**The task**
Look for the line that contains "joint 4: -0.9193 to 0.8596"; output that line and every line after it exactly, through the final line of the material below, and nothing else.

Content starts

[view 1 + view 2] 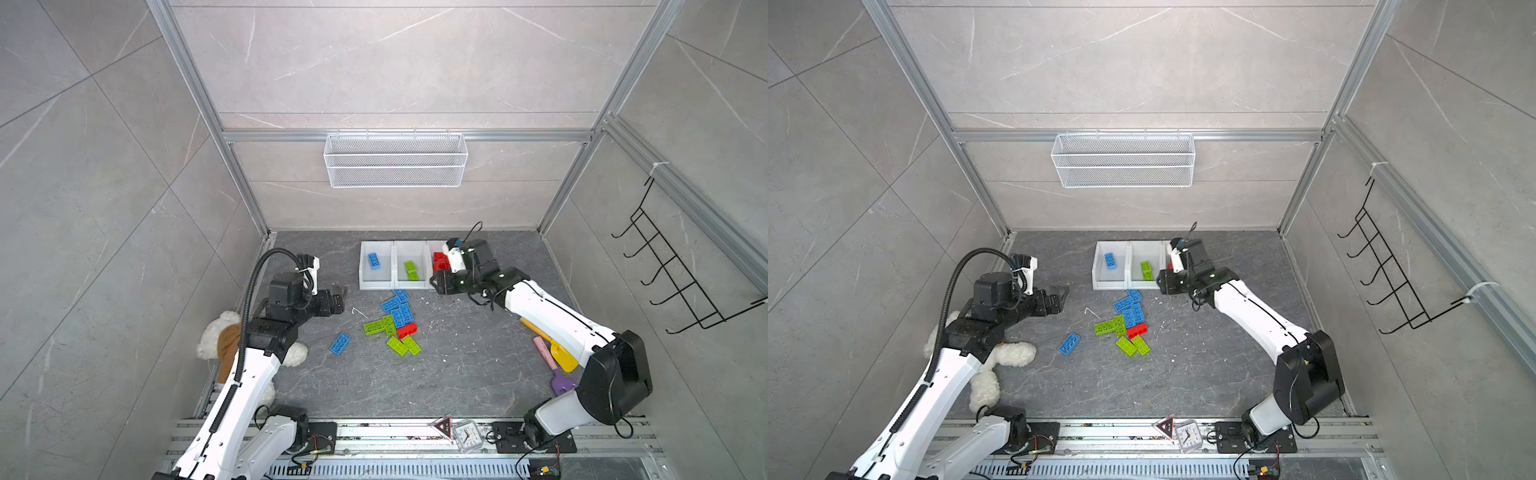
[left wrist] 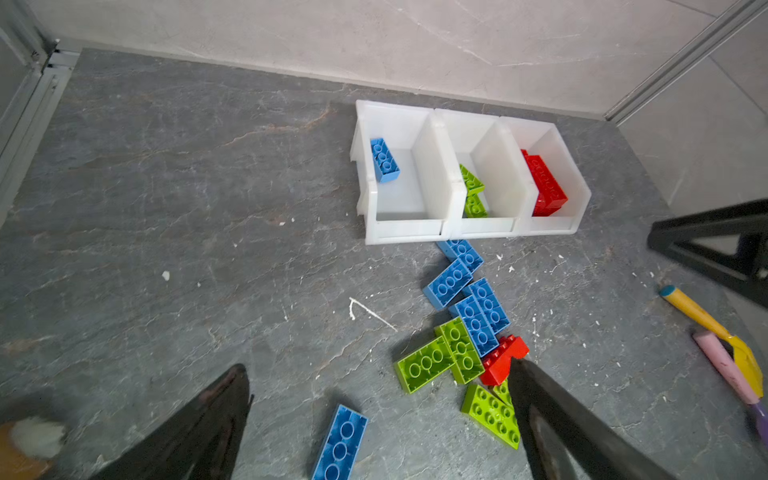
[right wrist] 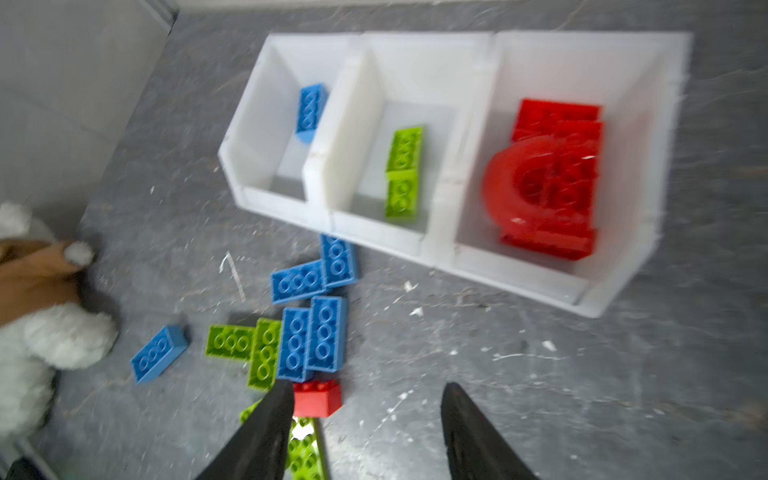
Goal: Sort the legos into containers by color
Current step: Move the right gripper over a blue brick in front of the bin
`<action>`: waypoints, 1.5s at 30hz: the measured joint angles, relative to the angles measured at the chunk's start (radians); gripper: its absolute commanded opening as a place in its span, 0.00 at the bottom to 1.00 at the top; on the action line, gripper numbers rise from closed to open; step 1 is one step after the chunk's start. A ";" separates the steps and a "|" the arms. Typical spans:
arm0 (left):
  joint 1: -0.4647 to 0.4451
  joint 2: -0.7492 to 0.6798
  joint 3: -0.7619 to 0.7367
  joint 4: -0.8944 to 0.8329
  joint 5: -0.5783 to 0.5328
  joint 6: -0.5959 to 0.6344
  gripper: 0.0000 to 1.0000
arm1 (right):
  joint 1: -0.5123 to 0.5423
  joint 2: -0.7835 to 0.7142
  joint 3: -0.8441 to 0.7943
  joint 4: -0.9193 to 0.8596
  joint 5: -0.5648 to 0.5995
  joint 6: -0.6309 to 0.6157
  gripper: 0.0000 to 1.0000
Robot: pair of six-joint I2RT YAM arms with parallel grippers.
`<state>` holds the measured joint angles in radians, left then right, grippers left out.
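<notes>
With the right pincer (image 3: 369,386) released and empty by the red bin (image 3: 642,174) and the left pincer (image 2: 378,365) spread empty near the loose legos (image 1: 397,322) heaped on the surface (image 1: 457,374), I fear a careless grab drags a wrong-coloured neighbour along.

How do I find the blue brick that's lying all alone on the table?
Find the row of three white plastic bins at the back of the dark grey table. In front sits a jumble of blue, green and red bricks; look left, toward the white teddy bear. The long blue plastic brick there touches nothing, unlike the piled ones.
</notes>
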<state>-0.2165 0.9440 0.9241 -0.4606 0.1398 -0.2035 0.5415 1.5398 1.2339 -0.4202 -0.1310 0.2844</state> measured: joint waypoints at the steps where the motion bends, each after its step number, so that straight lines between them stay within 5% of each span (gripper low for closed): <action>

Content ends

**Worked solution**
  joint 4: -0.9193 to 0.8596
  joint 5: -0.5648 to 0.5995
  joint 6: -0.6309 to 0.6157
  gripper: 0.0000 to 1.0000
Robot: pair of six-joint I2RT YAM arms with parallel grippers.
`<state>` holds the measured joint angles in radians, left then right, grippers left out.
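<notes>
With the right pincer (image 3: 369,386) released and empty by the red bin (image 3: 642,174) and the left pincer (image 2: 378,365) spread empty near the loose legos (image 1: 397,322) heaped on the surface (image 1: 457,374), I fear a careless grab drags a wrong-coloured neighbour along.

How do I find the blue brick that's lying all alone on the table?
Find the row of three white plastic bins at the back of the dark grey table. In front sits a jumble of blue, green and red bricks; look left, toward the white teddy bear. The long blue plastic brick there touches nothing, unlike the piled ones.
</notes>
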<state>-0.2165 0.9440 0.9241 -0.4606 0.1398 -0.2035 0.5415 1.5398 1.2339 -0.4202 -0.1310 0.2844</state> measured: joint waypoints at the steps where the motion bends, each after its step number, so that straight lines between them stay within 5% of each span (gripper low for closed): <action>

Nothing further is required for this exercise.